After that, Justin tried to sneak Krista back into his room because he was worried about her and the health of their yet-to-be-born child. “She has to sleep. She doesn’t feel safe sleeping on the streets,” he said. “But then I got a written notice from Coast Mental Health saying that the next time I let Krista into the building they would terminate my tenancy.”

Ivan Drury said that while Coast Mental Health has bowed to pressure on their overall guest ban, tenants are still having their rights abused with guest restrictions because supportive housing is “fundamentally institutionalizing and corrupt.” The answer, Drury says, is “to abolish the supportive housing system altogether. No one should be forced to give up their rights and freedoms in exchange for a roof over head, and that is the supportive housing ultimatum.”

Lawyers weigh in: All guest restrictions are unlawful!
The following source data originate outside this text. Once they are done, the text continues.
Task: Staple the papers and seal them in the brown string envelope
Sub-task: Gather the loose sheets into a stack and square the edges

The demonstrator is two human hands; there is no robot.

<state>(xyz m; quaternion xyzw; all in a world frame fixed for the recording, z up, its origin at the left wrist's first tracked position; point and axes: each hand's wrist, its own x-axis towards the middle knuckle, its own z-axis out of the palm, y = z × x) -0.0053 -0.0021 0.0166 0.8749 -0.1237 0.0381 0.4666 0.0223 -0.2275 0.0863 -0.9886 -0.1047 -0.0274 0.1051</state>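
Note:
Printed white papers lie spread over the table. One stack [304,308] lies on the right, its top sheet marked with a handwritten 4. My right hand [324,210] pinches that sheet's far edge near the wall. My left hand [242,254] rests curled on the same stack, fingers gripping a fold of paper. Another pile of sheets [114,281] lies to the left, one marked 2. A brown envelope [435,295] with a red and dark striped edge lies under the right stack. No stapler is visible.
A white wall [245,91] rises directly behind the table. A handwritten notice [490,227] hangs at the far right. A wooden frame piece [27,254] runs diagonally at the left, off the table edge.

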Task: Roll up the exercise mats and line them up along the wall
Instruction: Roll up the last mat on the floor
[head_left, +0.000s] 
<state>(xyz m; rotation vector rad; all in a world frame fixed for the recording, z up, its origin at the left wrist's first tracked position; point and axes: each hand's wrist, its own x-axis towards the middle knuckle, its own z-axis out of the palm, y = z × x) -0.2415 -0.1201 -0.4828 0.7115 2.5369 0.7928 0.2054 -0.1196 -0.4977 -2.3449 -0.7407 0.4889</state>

A joint statement released in May by a group of legal organizations including Pivot Legal Society, CLAS, TRAC, First United Advocates, and TAPS Victoria said that supportive housing operators were also abusing the rights of tenants with these arbitrary guest bans. Their statement explains:

[Banning guests is] in direct contravention of section 30 (1) (b) of the Residential Tenancy Act, which stipulates that: a landlord must not unreasonably restrict access to residential property by a person permitted on the residential property by that tenant. This section of the RTA is core to tenants’ right of access and is intended to protect individual tenants and their guests from unreasonable interference by landlords. Both the BC Supreme Court and the BC Court of Appeal have confirmed that building-wide guest bans are not a reasonable restriction.